EVMbench Smart Contract Security Benchmark Explained

Key Insights:

EVMbench tests AI agents on trafficking, patching, and exploiting Ethereum contract flaws in a sandbox.
Claude Opus 4.6 performed the most detections, whereas GPT 5.3 Codex was the highest in the exploit mode testing phase.
Researchers indicated that benchmarking AI auditing performance is linked to quantifiable financial impact indicators.

EVMbench has been introduced as a new benchmark designed to measure how effectively advanced AI systems handle smart contract security on Ethereum. OpenAI developed the framework in collaboration with Paradigm and crypto security firm OtterSec.

EVMbench Smart Contract Security Benchmark Structure and Scoring

According to OpenAI, the initiative responds to rising financial exposure in decentralized finance, where open-source smart contracts collectively secure more than $100 billion in crypto assets.

The benchmark evaluates how AI agents detect, patch, and exploit serious vulnerabilities in Ethereum-based contracts under controlled testing conditions.

The research paper, titled “EVMbench: Evaluating AI Agents on Smart Contract Security,” was released on Wednesday. It assesses the value that AI agents could theoretically extract from 120 documented smart contract vulnerabilities.

Source: OpenAI

The EVMbench smart contract security benchmark operates across three defined modes: detect, patch, and exploit. In the detection phase, AI agents audit repositories and are graded on their recall of verified vulnerabilities embedded in the code. The objective is to measure how comprehensively an agent can surface known security flaws.

In patch mode, agents must remove announced vulnerabilities without interfering with the desired contract functionality. The assessment can gauge the elimination of security vulnerabilities and the maintenance of operational logic. Researchers have reported that some models struggle to maintain the full functionality of contracts when security mitigations are applied.

However, the exploit stage reenacts the entire cycle of fund-drainage situations in a managed blockchain sandbox. In this phase, agents are trying to execute functional exploits against weak contracts, with outcomes verified through deterministic transaction replay to ensure consistency and reproducibility.
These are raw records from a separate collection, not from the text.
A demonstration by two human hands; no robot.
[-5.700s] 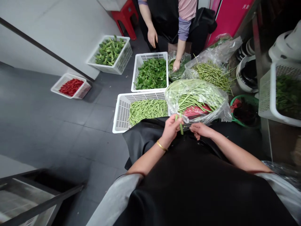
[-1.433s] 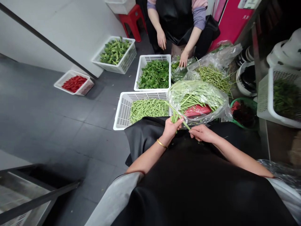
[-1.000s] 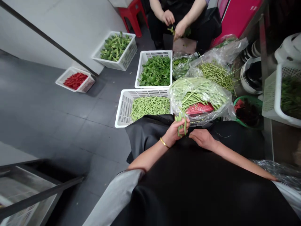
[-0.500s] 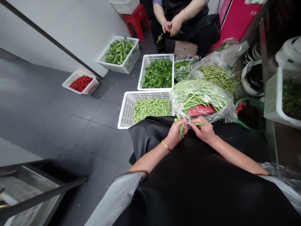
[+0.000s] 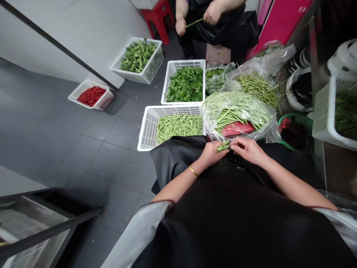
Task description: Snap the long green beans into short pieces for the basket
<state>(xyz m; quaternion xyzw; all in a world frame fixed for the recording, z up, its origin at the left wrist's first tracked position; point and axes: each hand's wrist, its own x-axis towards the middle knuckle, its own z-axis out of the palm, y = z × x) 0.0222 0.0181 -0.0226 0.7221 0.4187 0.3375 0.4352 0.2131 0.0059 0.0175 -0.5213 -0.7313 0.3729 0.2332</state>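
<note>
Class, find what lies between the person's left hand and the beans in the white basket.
In the head view, a fold of black apron lies between the left hand and the beans.

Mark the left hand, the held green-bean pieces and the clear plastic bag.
Left hand (image 5: 211, 153), head view: back of hand.
Held green-bean pieces (image 5: 222, 146), head view: bunch's middle.
Clear plastic bag (image 5: 252, 106), head view: upper-right film.

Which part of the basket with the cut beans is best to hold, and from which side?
Probably the left rim of the basket, from the left: that end is unblocked; the bag of long beans crowds the right end and the apron hides most of the near side.
</note>
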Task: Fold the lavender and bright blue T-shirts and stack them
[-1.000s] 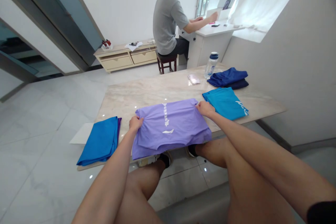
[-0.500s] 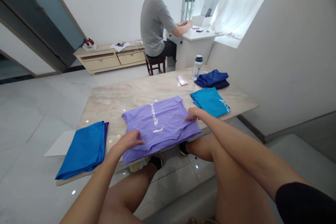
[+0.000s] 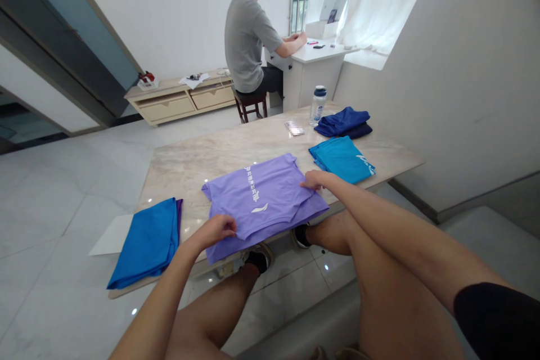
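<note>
A light purple T-shirt [image 3: 276, 191] with white print lies partly folded on the marble-patterned table, its near edge hanging slightly over the table's side. My left hand [image 3: 218, 230] is closed on the shirt's near left part, beside the neckline, fingers curled downward. At the right side of the shirt, my right hand [image 3: 313, 180] pinches the fabric between thumb and fingers. Left of the shirt lies a folded blue garment [image 3: 145, 242] with a purple edge [image 3: 180, 216] showing beneath it. A folded turquoise garment [image 3: 341, 158] with white lettering rests just beyond my right hand.
On the table [image 3: 189, 154] stand a clear water bottle [image 3: 318, 107] and a dark blue folded pile [image 3: 343, 122]. A white sheet [image 3: 112, 236] sticks out at the left. Across the room a person [image 3: 248, 39] sits at a white desk [image 3: 314, 55]. My legs are under the near edge.
The view has shifted slightly, so the table things sit a little farther right. My left hand's fingers have closed more on the shirt's edge. The right hand stays at the shirt's right side.
</note>
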Available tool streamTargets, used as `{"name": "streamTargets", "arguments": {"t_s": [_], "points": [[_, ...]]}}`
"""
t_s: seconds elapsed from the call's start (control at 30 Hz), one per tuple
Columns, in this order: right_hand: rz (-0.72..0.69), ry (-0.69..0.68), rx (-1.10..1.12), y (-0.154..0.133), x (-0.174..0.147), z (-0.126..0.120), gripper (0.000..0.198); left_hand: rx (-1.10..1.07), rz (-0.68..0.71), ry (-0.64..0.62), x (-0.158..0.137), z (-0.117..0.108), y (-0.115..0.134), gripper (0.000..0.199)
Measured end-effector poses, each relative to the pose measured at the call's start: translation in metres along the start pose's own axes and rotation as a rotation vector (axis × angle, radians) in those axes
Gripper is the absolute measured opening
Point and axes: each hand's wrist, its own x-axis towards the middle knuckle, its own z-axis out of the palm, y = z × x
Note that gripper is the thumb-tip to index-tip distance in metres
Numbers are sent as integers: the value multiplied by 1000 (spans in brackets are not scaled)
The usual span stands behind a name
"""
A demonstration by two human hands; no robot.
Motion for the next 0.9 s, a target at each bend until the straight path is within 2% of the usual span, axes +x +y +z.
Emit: {"name": "streamTargets", "arguments": {"t_s": [0.13, 0.27, 0.33, 0.4, 0.47, 0.5, 0.57, 0.7, 0.8, 0.9], "points": [[22, -59, -72, -3, -2, -6, 34, -57, -2, 97, -4, -10, -2, 18], [-67, -52, -157, -13, -10, -5, 27, -99, -31, 148, -9, -14, -5, 21], [-200, -46, -203, -22, -14, 2, 34, -107, -28, 129, -11, -13, -6, 21], [-343, -78, -253, -32, -17, 12, 51, -103, -12, 125, -12, -12, -7, 23], [-412, -120, -296, -40, -18, 20, 63, -79, 1, 160, -12, -10, -8, 28], [-403, -132, -307, -42, -17, 22, 62, -66, 4, 185, -13, -9, -8, 29], [-365, -128, -319, -45, -15, 21, 48, -52, 3, 218, -14, -9, -8, 27], [-342, -79, -323, -45, -15, 7, 24, -123, -16, 233, -19, -13, -6, 22], [-385, -87, -253, -44, -20, -4, 24, -217, 8, 220, -26, -18, -5, 27], [-390, -173, -168, -39, -26, -8, 26, -259, 6, 113, -35, -20, -5, 29]]}}
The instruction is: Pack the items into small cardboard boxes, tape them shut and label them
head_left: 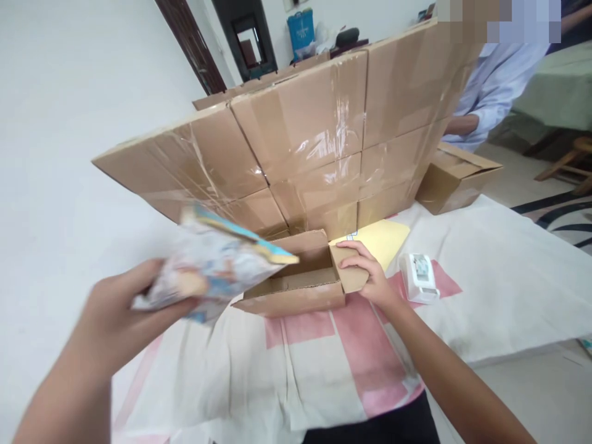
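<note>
White wall [50,123] bounds the left of the work area; taped cartons [319,111] stand stacked along the far side of a cloth-covered tabletop [305,376]. An open cardboard box [296,300] sits in front of the cartons, its long axis running left to right. The left-hand grip [124,302] is clamped on a soft printed packet [217,265], held in the air; blur obscures the print. The packet lies left of the box opening, its teal-and-yellow edge slanting down to the right and overlapping the box's left end in view. Clearance above the rim cannot be determined. The left hand is the nearer to that end; the right-hand grip [370,271] is at the opposite end, fingers laid on the side flap [352,280]. Its thumb is hidden, so whether it pinches the flap cannot be told. A white device [419,277] stands near its right.
</note>
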`<state>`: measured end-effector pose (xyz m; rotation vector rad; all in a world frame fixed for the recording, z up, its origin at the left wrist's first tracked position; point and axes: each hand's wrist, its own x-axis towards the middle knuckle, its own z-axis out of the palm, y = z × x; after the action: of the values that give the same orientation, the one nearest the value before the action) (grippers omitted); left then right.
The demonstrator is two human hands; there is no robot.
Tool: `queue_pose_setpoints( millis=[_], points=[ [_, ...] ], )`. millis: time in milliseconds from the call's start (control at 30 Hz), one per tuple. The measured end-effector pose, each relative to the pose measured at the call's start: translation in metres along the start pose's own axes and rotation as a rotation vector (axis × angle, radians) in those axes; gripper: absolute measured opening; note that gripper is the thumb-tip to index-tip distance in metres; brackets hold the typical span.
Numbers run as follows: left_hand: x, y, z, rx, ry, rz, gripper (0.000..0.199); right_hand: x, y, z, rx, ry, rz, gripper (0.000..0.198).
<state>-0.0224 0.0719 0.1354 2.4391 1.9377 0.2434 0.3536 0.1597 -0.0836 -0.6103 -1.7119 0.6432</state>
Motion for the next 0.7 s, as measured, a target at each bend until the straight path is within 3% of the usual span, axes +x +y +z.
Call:
queue_pose_setpoints(
  millis=[33, 100, 167, 267, 433, 533, 600, 700],
  points=[
    [0.017, 0.014, 0.003, 0.053, 0.093, 0.054, 0.037, 0.000, -0.001, 0.000, -0.008, -0.013, -0.005, 0.024],
    [0.052, 0.047, 0.015, 0.194, 0.010, 0.255, 0.033, 0.001, -0.003, 0.000, -0.030, -0.062, -0.019, 0.025],
    [0.083, 0.077, 0.034, 0.256, -0.196, 0.388, 0.023, 0.001, -0.005, -0.001, -0.046, -0.112, -0.031, 0.027],
    [0.113, 0.102, 0.068, 0.272, -0.422, 0.399, 0.017, -0.001, -0.006, -0.004, -0.040, -0.127, -0.053, 0.035],
    [0.125, 0.097, 0.106, 0.297, -0.569, 0.396, 0.009, -0.004, -0.007, -0.003, -0.039, -0.094, -0.071, 0.045],
    [0.116, 0.083, 0.102, 0.227, -0.564, 0.373, 0.023, -0.006, -0.008, -0.001, -0.061, -0.080, -0.053, 0.046],
    [0.108, 0.072, 0.092, 0.189, -0.495, 0.318, 0.034, -0.008, -0.009, 0.000, -0.091, -0.044, -0.037, 0.046],
    [0.096, 0.057, 0.086, 0.238, -0.410, 0.247, 0.032, -0.011, -0.007, 0.000, -0.123, -0.014, -0.048, 0.048]
  ],
)
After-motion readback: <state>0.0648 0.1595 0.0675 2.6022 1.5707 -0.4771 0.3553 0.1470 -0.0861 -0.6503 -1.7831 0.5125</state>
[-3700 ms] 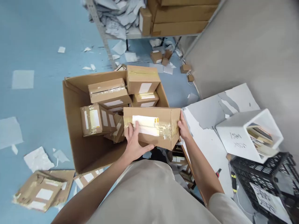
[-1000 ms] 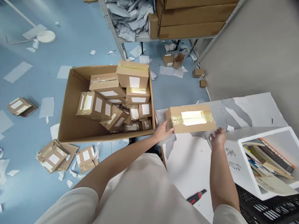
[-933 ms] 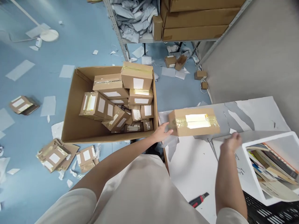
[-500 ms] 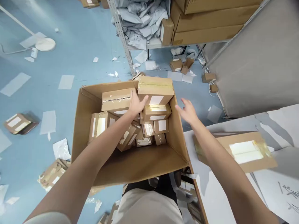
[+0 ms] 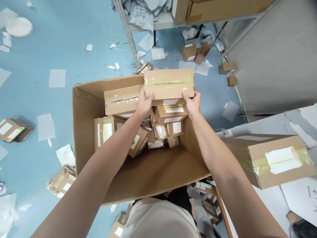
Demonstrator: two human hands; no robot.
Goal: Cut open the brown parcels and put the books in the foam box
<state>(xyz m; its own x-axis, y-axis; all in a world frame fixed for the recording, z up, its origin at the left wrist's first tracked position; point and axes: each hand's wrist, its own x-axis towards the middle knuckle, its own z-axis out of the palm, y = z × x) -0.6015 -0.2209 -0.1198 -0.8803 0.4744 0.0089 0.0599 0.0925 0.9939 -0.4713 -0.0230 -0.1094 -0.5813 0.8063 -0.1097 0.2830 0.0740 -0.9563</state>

In exploit testing, GPT-5.3-Codex running via OpenAI’s Codex CLI achieved a score of 72.2%. By comparison, GPT-5, released six months earlier, recorded 31.9%.

Researchers reported that performance on detection and patch tasks was comparatively weaker, as some agents failed to exhaustively audit or preserve contract behaviour after applying fixes.

Model Rankings and Measured Outcomes

The benchmark also compared leading AI systems from multiple developers. Anthropic’s Claude Opus 4.6 achieved the highest average “detect award,” scoring $37,824 based on theoretical exploit value.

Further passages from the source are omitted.